If the ones with journalism degrees did some investigative reporting, they’d discover that we backcountry folk simply find their prose unconvincing.  They don’t have to visit Sharyl Attkisson’s long list of media malfeasance in the Trump Era, although that would be a good start for a journalist on the road to recovery.  What might be illuminating for the select congregation of the Fourth Estate, however, is if they sat down, red felt-tip marker in hand, and reread the front pages of the New York Times and Washington Post for every day from this last year, circling each headline that is not entirely, one hundred percent accurate.  If they did so, they might be amazed at how much red ink covers the graffiti of record.  It’s an astonishing exercise.  You would think that the reporters writing the stories were, like meteorologists, predicting tomorrow’s news, rather than recording for posterity known facts and affairs.  It is said that gross inaccuracy should be tolerated in the news business because reporters, even when very wrong, manage to reveal important unknown events when allowed to “chase a story” like a detective unearthing a clue.  When you flip through a year’s worth of pages now bleeding scarlet red dye, though, it is not courage but shame that comes to mind.  How many red-encircled headlines should be endured before reaching the conclusion that this is not “news” but speculative fiction or straight-up propaganda?  Is there a certain percentage of inaccuracy that we could all agree is impermissible?  Would coastal newspapers still feel haughty if they had to print disclaimers below the fold stating that forty percent or more of what you are about to read might later be proven to be false?  Is it possible to peddle so much false information but still take umbrage at being called “fake”?  

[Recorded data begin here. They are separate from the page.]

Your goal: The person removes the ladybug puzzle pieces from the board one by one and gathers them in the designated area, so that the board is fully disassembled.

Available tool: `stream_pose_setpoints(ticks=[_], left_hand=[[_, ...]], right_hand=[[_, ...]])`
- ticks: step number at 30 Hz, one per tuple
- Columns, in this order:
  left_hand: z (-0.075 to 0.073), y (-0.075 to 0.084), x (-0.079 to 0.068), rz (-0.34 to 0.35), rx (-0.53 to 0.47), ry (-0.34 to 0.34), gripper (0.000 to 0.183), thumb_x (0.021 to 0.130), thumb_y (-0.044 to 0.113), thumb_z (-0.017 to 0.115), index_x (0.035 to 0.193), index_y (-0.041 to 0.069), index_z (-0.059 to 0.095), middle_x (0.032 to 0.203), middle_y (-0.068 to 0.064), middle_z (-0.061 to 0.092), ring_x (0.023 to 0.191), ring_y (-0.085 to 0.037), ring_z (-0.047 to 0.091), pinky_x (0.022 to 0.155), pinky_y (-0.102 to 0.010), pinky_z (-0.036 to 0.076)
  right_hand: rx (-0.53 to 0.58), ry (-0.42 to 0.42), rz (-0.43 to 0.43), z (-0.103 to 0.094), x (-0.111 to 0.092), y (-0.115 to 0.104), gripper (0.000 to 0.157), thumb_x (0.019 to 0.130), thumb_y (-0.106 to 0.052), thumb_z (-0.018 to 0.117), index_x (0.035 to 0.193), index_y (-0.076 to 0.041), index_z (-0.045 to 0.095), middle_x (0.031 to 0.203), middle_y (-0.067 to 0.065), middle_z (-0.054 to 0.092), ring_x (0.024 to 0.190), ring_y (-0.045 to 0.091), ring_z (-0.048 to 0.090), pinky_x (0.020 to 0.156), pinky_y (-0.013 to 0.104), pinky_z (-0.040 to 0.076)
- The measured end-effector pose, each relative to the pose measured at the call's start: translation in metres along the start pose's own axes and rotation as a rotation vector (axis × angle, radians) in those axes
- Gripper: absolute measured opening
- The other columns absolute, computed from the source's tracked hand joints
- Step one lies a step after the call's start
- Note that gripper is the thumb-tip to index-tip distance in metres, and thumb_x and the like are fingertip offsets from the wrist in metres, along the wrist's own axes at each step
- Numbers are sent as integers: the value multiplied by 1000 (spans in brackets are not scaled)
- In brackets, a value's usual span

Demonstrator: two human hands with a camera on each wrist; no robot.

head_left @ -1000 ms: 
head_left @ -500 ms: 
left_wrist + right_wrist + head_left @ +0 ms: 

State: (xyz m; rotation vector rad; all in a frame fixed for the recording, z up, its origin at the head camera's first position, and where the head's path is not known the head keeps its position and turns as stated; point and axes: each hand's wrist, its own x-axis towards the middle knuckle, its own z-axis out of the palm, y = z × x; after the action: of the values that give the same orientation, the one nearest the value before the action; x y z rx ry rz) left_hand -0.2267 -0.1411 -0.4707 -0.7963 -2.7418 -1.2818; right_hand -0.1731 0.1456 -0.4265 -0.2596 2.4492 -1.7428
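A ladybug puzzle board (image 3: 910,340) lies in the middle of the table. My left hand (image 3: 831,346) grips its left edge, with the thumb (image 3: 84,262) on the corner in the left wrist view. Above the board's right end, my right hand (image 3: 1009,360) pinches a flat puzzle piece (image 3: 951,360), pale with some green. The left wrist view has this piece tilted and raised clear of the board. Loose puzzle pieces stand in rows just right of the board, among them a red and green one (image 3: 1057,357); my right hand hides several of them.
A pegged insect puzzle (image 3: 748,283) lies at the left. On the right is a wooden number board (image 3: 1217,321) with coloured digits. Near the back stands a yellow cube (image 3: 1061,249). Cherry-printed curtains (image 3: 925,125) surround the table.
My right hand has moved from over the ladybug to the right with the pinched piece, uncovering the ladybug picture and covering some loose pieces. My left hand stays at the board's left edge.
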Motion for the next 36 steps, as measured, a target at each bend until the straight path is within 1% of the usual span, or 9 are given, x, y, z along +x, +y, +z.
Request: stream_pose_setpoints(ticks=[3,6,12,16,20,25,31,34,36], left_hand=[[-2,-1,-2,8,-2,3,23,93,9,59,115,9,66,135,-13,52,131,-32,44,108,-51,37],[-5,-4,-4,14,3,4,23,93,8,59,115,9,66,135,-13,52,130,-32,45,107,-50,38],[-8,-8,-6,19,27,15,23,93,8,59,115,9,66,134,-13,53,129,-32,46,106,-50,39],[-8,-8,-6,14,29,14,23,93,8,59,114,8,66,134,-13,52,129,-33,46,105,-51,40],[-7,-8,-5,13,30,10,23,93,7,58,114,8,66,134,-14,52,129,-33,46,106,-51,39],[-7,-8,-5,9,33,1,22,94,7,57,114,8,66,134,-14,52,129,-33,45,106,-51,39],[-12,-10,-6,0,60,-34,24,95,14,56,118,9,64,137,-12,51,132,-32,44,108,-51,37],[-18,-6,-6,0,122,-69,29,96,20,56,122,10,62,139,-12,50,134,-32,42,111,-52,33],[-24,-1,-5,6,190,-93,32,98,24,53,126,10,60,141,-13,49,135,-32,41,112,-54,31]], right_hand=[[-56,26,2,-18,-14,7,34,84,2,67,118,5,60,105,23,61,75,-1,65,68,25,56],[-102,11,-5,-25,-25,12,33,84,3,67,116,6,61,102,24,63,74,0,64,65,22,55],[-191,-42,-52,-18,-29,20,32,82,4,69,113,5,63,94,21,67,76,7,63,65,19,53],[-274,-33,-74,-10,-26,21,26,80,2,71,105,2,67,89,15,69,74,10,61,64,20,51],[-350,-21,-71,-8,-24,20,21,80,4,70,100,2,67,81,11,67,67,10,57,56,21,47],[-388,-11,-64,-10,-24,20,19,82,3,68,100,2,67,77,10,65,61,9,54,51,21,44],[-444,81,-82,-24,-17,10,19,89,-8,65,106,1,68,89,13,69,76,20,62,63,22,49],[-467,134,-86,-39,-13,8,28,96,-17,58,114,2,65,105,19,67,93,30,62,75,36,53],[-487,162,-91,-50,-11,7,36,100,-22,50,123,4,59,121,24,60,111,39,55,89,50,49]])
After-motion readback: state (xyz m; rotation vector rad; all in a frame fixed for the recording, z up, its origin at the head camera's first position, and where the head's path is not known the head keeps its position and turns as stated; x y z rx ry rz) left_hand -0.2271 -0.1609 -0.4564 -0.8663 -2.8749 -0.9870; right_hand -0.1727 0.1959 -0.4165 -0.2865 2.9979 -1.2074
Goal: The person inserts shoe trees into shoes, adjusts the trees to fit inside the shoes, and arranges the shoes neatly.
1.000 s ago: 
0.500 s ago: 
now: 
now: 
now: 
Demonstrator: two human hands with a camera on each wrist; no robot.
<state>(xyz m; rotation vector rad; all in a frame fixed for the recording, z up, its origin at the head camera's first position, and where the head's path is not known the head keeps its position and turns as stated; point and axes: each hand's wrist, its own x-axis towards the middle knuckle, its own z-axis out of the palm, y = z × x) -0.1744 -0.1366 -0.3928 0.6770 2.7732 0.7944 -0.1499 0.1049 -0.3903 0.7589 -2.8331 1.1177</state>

I suggest four different resolutions for the press this year:  (1) Headlines should accurately encapsulate facts that form the crux of any given story.  It does me no good if your headline is describing the third sentence of paragraph six or scraps the newsy part for a misleading editorial in headline form.  Headlines matter.  Sometimes they are all a busy person has time to read.  Sensational headlines not backed up by the sentences that follow are straight-up lies.  (2) Anonymous sources are bunk.  Testimonial evidence is only as powerful as the perceived credibility of the witness.  Most of the time, we see your anonymous sources as successfully using you to push a story, rather than the other way around.  Anonymous sources should be exceptional aberrations, not the norm.  If you can’t allow us to evaluate someone’s reputation for truthfulness or motivation for falsehood, that person better be providing life-and-death information while behind enemy lines.  Otherwise, they are pushing a narrative, you are their willing mark, and we are an audience being manipulated, not informed.  (3) When you ignore this and use anonymous sources anyway, stop giving your secret quote-givers special nonsensical titles.  When you say “high-ranking Pentagon official,” I know you want me to think “admiral,” “general,” or “Secretary of Defense,” but most of the time you mean somebody who ranks slightly higher than fifty percent of the millions of employees who work somewhere in our vast national security apparatus.  “Current or former White House aide” should mean one of the five people actually in the Oval Office during the meeting in question, not some disgruntled out-of-power political operative who last relished White House privileges in 1996.  (4) Expert sources matter, too.  Strangely, you think we see a “Dr” before a name or “PhD” after it as some holy affixation giving that person authority.  We don’t.  You may think all scientists are the same, but we know that engineers and chemists are not equal to gender-study sociologists and peddlers of Marxist revisionist history.  If you pass off an ethnographer as an expert in the effects of carbon dioxide emissions, you are lying.  If you use Howard Zinn as your expert on American history, you are lying, too.  

The coasts are fond of telling us that “democracy dies in darkness.”  Here in the Great Middle, though, we have long known the more important truth: “Give light, and the darkness will disappear of itself.”